NASA explains during each orbit, planets d and c pass very close to each other. Each close pass by the more massive planet c produces a gravitational tug on planet d, making its orbit somewhat elliptical. On this elliptical path, planet d is slightly deformed every time it goes around the star. These deformations can create enough internal friction to substantially heat the planet’s interior and produce volcanic activity at its surface. Jupiter and some of its moons affect Io in a similar way.

Planet d sits on the inner edge of the habitable zone, the traditional range of distances from a star where scientists hypothesize liquid water could exist on a planet’s surface. If the planet is as geologically active as the research team suspects, it could maintain an atmosphere. Temperatures could drop enough on the planet’s night side for water to condense on the surface.

Planet c has already been approved for observing time on the James Webb Space Telescope, and the team thinks planet d is also an exceptional candidate for atmospheric studies by the mission.

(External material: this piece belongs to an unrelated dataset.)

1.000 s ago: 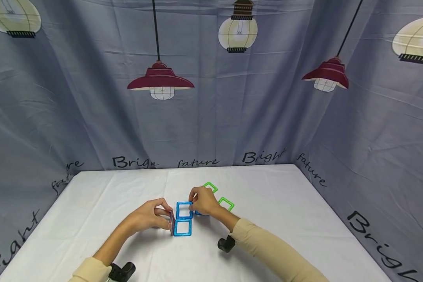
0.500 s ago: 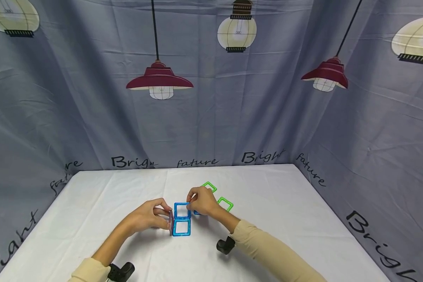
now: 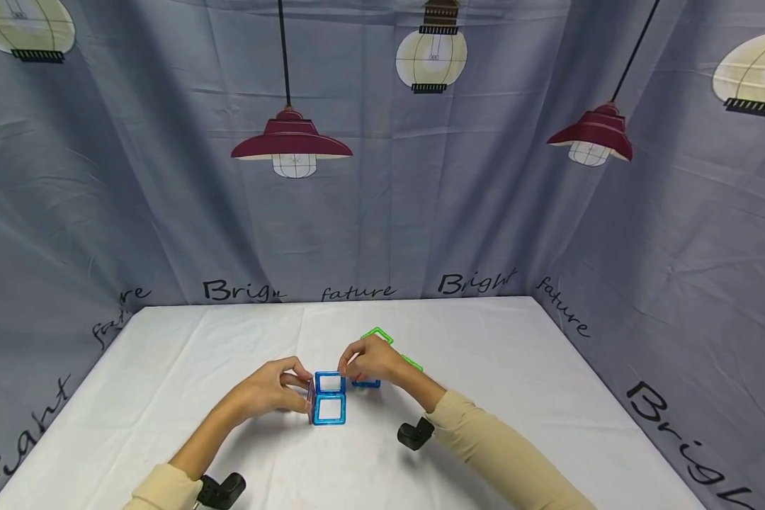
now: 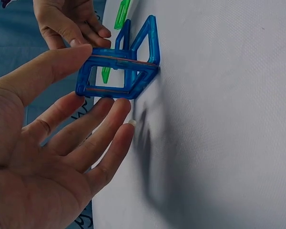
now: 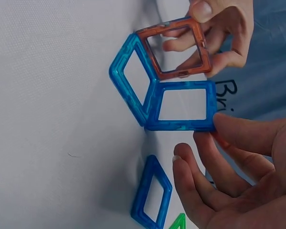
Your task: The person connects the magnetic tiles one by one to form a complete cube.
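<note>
In the head view my left hand [image 3: 268, 388] pinches an upright square magnetic tile. Its frame looks red [image 5: 201, 45] in the right wrist view and mostly blue in the left wrist view. Joined to it is a blue square tile [image 3: 329, 423] on the table. Behind that, my right hand [image 3: 372, 358] pinches the top edge of another blue tile [image 5: 211, 102] between thumb and fingers. This rear tile is raised at an angle and meets the other two along their edges.
A separate blue tile [image 3: 366, 384] is just right of the joined ones. Two green tiles, one behind my right hand [image 3: 377, 331] and one beside my right wrist [image 3: 413, 363], are partly covered. A patterned grey curtain [image 3: 382, 212] borders the white tabletop [image 3: 484, 347].
The rear blue tile has changed its tilt and looks shorter in the head view. My right wrist has shifted slightly right, covering more of the nearer green tile. The left hand stays nearly still.
</note>
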`<state>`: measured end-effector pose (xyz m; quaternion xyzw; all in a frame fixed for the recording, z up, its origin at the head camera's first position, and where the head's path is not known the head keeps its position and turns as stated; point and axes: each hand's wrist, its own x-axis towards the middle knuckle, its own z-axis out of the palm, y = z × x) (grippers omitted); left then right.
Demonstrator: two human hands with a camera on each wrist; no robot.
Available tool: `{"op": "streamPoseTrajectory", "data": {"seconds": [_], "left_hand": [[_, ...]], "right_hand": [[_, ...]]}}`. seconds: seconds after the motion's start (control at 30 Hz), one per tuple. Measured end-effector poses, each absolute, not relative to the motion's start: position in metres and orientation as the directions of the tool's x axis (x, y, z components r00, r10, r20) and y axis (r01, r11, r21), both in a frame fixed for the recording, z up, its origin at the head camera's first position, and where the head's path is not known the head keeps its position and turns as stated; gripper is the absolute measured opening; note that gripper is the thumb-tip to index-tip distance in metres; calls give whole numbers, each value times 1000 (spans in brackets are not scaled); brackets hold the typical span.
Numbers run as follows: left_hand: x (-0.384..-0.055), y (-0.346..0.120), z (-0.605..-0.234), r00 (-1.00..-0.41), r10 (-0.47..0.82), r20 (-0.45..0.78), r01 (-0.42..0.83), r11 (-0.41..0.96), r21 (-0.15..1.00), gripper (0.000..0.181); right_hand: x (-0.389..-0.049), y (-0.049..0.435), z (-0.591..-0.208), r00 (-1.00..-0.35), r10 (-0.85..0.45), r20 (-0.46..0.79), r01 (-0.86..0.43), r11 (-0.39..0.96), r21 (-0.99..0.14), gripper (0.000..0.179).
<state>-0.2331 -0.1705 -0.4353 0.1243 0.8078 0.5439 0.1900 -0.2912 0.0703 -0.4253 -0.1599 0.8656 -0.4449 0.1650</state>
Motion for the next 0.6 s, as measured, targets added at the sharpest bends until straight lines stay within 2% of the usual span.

“A big question in astrobiology, the field that broadly studies the origins of life on Earth and beyond, is if tectonic or volcanic activity is necessary for life,” said co-author Jessie Christiansen, a research scientist at NASA’s Exoplanet Science Institute at the California Institute of Technology in Pasadena. “In addition to potentially providing an atmosphere, these processes could churn up materials that would otherwise sink down and get trapped in the crust, including those we think are important for life, like carbon.”